Una poesia amata dagli alunni di ogni generazione è la celebre lirica di Giuseppe Ungaretti, intitolata "Mattina": "M’illumino d’immenso". Scarna, essenziale, folgorante come tante composizioni di questo poeta, è una lirica che apre uno squarcio sulla profondità del desiderio dell’uomo, sulla sua vocazione a lasciarsi illuminare e folgorare dall’immensità di un Bene agognato. Ungaretti, nel 1915, è uno dei tanti giovani che partono, speranzosi, per la prima guerra mondiale. C’è un mondo nuovo, là, dopo e dietro quella guerra, che appare possibile; c’è il sogno che un evento grandioso serva a porre fine alla noia quotidiana, di una vita personale, la sua, e di una intera società.
Ma l’evento si rivela deludente. Sulle montagne del Carso, al di là di esse, non si scorge nulla, per quanto lo sguardo si stenda, a cercare Trieste, gli austriaci, una redenzione politica, attraverso l’"irredento" Friuli.
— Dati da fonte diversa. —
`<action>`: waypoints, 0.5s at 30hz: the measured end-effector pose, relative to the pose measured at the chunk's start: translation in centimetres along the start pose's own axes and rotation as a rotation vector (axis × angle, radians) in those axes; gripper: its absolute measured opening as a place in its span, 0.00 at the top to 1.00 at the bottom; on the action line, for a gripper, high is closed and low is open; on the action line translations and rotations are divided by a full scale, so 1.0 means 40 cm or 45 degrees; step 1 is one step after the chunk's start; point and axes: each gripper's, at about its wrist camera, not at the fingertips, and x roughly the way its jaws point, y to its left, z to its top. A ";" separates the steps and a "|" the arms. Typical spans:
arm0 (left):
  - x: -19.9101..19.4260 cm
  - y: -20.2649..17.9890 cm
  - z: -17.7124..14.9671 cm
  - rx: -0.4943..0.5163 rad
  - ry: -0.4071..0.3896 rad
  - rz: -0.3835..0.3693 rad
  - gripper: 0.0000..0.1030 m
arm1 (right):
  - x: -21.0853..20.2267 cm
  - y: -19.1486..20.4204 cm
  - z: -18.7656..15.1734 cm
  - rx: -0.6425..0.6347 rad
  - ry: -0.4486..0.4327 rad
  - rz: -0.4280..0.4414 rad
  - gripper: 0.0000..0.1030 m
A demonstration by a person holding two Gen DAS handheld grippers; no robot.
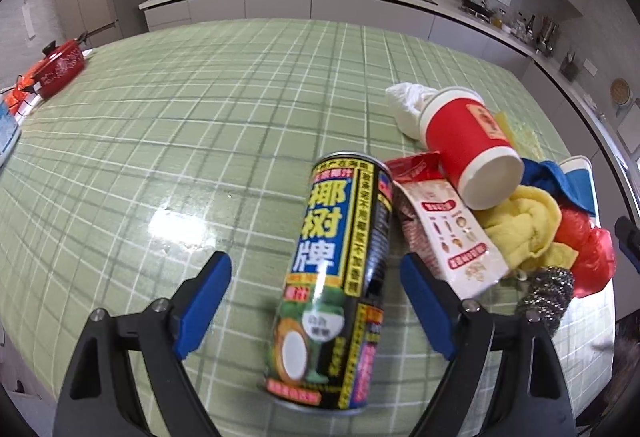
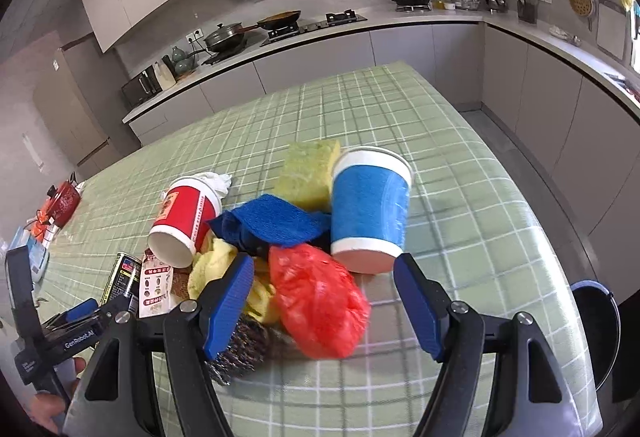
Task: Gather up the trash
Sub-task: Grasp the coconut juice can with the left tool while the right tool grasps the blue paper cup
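A pile of trash lies on the green checked table [image 1: 200, 125]. In the left wrist view a coconut-juice can [image 1: 332, 277] lies between the open jaws of my left gripper [image 1: 316, 277], not pinched. Beside it lie a snack packet [image 1: 448, 233], a tipped red paper cup [image 1: 468, 145], a yellow cloth [image 1: 520, 225], a steel scourer [image 1: 544, 293] and a red plastic bag [image 1: 588, 253]. In the right wrist view my right gripper [image 2: 324, 277] is open around the red plastic bag [image 2: 320, 301]. A blue paper cup [image 2: 370, 209] lies tipped just beyond its right finger.
A blue cloth [image 2: 272, 225], a yellow-green sponge [image 2: 308, 173] and white tissue [image 2: 218, 181] are in the pile. A red pot [image 1: 60, 65] sits at the table's far left. A dark bin [image 2: 596, 333] stands off the table's right edge. Kitchen counters run behind.
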 end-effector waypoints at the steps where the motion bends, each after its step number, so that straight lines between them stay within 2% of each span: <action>1: 0.006 0.003 0.002 -0.002 0.007 -0.011 0.16 | 0.002 0.002 0.002 0.001 0.000 -0.002 0.28; 5: 0.019 0.006 0.006 -0.011 0.016 -0.032 0.18 | 0.014 -0.005 0.007 0.023 0.006 -0.028 0.28; 7: 0.025 0.004 0.008 -0.010 0.016 -0.045 0.25 | 0.016 -0.012 0.008 0.034 0.004 -0.035 0.28; 9: 0.031 0.003 0.011 -0.012 0.018 -0.065 0.46 | 0.020 -0.018 0.012 0.045 0.006 -0.044 0.28; 15: 0.040 0.018 0.034 -0.055 -0.006 -0.090 0.47 | 0.039 -0.042 0.033 0.068 0.003 -0.077 0.28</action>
La guerra diviene allora logorante, opprimente, e perde ogni patina di poesia. Eppure ogni mattina, quando il sole si alza luminoso e potente, antico e nuovo, si apre nell’animo di tanti soldati, come raccontano i loro diari, sempre una nuova speranza: che la guerra finisca, ma, più, che vi sia un nuovo inizio. Dopo cento, duecento, trecento giorni tutti uguali, è sufficiente l’affacciarsi di un nuovo giorno, a far risorgere il desiderio, a far rinascere il gusto del viaggio. Basta scorgere un raggio di sole, con "un breve moto di sguardo" che abbracci i lontani orizzonti, perché uomini abbrutiti dall’angoscia e dalla fatica, sentano esplodere nel cuore un senso misterioso, ineffabile, di grandezza e di immensità.
Quell’alba, incantevole e serena, in cui non si odono gli spari, per una tacita convenzione tra eserciti, è esaltata dal silenzio, e diviene immancabilmente, nella sua bellezza, segno di qualcosa d’altro: rinvia, accenna, suggerisce, senza mai definire, ad un bene che è al contempo nascosto ed evidente, desiderabile ed ineffabile. E’ come se l’uomo fosse condannato, dirà Ungaretti, ancora ateo, in un’altra poesia, ad un destino di grandezza che travalica ogni umana comprensione: "Chiuso tra cose mortali, /anche il cielo stellato finirà, /perché bramo Dio?". O, come scrive un poeta a lui contemporaneo, Montale: " Sotto l’azzurro fitto/ del cielo qualche uccello di mare se ne va;/né sosta mai perché tutte le immagini portano scritto:/più in là".